The film version of Death Becomes Her was notable for its pioneering use of CGI to create outlandish effects. Here it’s all wondrous stagecraft. The violence is present, but with a humor that replaces spiteful, vicious intent. Madeline’s neck being wringed, the shotgun hole in Helen’s midsection and Madeline’s decapitation are the handiwork of Tim Clothier. A highlight of the shenanigans is Madeline’s death fall from the long, winding staircase (fabulous set design throughout by Derek McLane), pushed by Helen, not by Ernest as in the film). Warren Yang is cleverly substituted for Hilty. His slow, twisting, somersaulting descent to a splat at the bottom of the staircase is both hilarious and mesmerizing in the perfection of its execution.
But then, what could possibly go wrong? It turns out that eternal youth is elusive. Madeline and Helen have survived their assaults on each other but are certifiably and clinically dead. They’re also immortal, but their cracking, peeling, greying skin ages on, requiring a lot of maintenance—which plastic surgeon Ernest can provide. Here’ where Sieber excels; for most of the musical his task as an actor is to react.
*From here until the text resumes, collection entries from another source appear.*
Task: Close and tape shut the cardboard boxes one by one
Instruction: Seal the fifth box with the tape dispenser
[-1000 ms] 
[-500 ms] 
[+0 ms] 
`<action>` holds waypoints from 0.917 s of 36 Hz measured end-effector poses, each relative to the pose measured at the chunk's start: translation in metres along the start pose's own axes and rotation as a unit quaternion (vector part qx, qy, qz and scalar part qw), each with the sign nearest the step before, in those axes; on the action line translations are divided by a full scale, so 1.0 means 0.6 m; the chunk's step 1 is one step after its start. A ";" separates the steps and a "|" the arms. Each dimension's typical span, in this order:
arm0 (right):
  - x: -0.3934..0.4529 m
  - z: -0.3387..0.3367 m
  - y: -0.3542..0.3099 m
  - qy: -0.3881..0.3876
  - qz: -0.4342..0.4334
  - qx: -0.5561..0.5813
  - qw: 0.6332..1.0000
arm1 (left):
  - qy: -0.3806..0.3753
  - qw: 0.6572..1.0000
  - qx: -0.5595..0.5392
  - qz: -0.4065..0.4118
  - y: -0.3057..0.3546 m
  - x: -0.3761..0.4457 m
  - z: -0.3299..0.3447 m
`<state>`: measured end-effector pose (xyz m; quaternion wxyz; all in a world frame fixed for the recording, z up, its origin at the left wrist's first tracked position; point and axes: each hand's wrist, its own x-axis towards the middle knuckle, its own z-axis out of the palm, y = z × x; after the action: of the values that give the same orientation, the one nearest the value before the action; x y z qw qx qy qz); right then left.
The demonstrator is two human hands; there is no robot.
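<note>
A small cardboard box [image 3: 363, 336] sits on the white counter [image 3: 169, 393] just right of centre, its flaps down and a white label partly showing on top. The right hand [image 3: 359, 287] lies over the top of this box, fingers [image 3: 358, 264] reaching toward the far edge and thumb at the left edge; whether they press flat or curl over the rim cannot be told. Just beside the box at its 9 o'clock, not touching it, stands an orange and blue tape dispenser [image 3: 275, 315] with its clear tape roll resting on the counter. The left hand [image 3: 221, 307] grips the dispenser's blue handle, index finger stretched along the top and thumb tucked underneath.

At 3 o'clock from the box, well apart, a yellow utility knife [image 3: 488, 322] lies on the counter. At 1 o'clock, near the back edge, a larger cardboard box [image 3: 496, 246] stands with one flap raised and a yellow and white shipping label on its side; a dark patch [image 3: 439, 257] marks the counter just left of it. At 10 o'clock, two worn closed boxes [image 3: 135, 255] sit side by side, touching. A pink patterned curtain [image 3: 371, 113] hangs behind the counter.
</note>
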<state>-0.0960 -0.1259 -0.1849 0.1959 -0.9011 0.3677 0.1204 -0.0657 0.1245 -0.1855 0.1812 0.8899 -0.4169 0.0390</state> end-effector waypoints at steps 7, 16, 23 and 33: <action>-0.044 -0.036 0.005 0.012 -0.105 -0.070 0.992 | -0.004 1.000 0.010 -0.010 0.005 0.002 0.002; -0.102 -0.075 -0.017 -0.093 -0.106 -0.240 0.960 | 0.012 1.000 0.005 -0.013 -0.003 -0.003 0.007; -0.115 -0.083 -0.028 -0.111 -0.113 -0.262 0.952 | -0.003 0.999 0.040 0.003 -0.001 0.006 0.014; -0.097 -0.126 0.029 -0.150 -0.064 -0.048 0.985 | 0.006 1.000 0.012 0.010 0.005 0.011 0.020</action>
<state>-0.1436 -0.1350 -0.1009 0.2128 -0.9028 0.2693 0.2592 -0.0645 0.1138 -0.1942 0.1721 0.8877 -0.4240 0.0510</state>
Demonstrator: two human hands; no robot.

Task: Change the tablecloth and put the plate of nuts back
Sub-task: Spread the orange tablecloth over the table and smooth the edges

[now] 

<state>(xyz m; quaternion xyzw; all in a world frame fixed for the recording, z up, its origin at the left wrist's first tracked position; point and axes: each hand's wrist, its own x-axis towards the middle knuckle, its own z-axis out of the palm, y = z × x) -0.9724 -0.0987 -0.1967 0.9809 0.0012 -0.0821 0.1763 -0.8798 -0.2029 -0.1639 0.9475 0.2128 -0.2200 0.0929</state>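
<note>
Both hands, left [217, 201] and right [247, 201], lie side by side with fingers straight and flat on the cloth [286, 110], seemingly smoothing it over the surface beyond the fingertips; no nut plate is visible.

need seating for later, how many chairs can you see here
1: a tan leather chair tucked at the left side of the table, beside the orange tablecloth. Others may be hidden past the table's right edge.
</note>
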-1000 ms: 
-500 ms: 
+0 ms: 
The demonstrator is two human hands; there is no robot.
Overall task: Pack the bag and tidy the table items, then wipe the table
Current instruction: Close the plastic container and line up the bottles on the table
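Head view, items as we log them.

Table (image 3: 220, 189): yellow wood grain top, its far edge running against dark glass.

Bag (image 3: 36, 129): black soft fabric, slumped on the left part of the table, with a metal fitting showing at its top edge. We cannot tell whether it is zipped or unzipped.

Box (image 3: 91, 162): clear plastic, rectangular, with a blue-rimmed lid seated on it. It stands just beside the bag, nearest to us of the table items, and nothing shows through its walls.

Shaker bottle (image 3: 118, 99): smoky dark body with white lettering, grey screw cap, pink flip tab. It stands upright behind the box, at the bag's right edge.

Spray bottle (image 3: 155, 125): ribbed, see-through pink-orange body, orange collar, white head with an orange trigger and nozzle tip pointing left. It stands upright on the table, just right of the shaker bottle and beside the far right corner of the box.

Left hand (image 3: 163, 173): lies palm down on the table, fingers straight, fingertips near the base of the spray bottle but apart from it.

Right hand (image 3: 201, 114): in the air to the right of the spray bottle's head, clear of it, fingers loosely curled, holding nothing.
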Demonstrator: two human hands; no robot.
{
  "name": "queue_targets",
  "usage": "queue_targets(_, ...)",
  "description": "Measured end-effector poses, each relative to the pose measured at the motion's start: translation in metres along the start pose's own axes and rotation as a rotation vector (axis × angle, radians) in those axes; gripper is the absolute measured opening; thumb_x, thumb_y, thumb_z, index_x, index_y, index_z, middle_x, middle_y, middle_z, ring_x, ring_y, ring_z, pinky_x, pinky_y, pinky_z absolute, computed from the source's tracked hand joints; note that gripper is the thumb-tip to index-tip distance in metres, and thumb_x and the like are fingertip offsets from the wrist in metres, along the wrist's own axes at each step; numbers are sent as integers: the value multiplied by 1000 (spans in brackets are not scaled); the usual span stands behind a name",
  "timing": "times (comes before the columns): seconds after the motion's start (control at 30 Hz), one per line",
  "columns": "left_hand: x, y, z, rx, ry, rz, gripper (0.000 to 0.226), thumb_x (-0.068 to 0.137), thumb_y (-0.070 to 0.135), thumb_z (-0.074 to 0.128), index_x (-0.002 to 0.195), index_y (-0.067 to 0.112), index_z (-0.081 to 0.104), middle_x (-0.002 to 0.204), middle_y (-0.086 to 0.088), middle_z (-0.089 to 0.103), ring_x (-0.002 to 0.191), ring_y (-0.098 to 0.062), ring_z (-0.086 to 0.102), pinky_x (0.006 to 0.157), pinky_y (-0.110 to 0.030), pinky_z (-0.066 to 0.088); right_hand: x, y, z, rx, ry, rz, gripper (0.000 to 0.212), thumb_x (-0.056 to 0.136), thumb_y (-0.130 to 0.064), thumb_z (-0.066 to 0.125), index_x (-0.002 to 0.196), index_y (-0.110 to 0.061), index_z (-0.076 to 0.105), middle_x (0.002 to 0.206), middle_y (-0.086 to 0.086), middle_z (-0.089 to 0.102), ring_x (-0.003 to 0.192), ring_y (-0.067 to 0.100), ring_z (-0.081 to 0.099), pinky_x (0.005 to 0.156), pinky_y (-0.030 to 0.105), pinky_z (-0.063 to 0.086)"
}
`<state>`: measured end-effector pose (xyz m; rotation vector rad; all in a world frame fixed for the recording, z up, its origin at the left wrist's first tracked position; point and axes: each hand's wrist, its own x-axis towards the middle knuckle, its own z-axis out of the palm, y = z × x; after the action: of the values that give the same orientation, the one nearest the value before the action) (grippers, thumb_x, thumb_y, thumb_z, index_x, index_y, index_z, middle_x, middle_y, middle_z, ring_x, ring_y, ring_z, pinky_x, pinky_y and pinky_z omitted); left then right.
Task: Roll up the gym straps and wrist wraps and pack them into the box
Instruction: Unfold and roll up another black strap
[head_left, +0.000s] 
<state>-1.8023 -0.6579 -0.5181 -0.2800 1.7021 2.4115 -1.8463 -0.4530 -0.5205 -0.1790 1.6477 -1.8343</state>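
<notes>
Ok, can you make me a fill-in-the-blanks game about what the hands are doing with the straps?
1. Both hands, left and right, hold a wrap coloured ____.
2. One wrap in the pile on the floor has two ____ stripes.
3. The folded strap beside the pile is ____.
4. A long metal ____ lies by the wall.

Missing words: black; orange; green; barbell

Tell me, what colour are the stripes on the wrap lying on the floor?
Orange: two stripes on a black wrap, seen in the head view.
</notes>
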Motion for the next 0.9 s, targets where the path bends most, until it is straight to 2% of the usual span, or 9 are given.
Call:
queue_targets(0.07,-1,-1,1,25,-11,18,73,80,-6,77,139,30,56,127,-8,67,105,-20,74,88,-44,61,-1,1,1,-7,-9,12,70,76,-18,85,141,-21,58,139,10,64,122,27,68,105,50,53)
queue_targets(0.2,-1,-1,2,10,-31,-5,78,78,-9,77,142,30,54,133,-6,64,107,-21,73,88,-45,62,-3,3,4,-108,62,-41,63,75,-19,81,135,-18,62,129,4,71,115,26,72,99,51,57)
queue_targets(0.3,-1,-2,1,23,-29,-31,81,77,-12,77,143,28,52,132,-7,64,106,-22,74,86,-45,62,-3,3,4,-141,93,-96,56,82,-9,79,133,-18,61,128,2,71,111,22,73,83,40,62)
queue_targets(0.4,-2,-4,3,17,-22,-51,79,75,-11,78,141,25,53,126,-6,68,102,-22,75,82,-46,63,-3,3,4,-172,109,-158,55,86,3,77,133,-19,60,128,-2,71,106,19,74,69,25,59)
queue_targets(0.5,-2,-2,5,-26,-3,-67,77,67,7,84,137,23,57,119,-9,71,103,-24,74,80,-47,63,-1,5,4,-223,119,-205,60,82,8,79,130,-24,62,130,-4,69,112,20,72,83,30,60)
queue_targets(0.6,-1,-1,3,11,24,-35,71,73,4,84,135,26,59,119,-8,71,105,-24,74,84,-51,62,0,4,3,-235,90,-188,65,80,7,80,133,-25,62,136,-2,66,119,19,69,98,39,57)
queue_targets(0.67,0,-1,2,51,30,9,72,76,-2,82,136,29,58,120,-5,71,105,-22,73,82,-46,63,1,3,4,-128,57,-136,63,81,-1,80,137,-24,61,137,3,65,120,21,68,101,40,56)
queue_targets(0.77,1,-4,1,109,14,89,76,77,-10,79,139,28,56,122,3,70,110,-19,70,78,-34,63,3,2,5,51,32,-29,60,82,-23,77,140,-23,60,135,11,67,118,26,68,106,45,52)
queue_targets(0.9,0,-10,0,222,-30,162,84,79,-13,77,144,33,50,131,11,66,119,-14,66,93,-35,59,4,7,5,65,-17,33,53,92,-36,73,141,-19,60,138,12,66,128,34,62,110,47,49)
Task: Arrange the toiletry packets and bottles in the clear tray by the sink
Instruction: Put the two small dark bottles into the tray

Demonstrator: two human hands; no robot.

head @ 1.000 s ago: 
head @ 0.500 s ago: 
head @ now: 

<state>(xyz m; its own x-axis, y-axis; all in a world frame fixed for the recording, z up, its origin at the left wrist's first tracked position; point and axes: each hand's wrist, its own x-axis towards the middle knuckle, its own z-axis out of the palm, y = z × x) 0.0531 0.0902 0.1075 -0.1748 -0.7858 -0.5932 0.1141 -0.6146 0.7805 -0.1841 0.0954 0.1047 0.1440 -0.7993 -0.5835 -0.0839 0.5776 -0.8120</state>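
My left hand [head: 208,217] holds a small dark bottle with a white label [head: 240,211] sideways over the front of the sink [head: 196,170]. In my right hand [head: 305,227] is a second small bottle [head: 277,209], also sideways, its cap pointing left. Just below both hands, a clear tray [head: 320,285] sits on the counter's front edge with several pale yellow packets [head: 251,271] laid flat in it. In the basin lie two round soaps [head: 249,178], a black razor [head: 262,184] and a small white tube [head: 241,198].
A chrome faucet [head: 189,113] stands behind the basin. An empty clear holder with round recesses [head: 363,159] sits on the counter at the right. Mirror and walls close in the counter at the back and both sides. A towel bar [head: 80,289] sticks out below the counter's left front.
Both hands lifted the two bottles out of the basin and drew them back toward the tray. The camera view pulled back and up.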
He therefore doesn’t drive action, but has to move it along none the less. And what a great job he does of it; then, in a crucial scene Ernest rebels and refuses to take Viola’s potion himself, choosing to be a mortal man on his own terms, leaving the two women on their own. This plot twist is the crux of redemption for Madeline and Helen—they need to rely on each other’s good graces and caring now. In a time jump, as the two women tend their empty graves, they come upon a very aged, remarried and completely happy Ernest. “These wrinkles,” he tells the pair, “I wear them proudly. They tell my story.” Finally accepting their fate, and understanding they don’t need a man to shine, Helen asks, “What do you want to do tomorrow, Mad?” to which she replies, “I don’t care. What do you want to do, Hel?”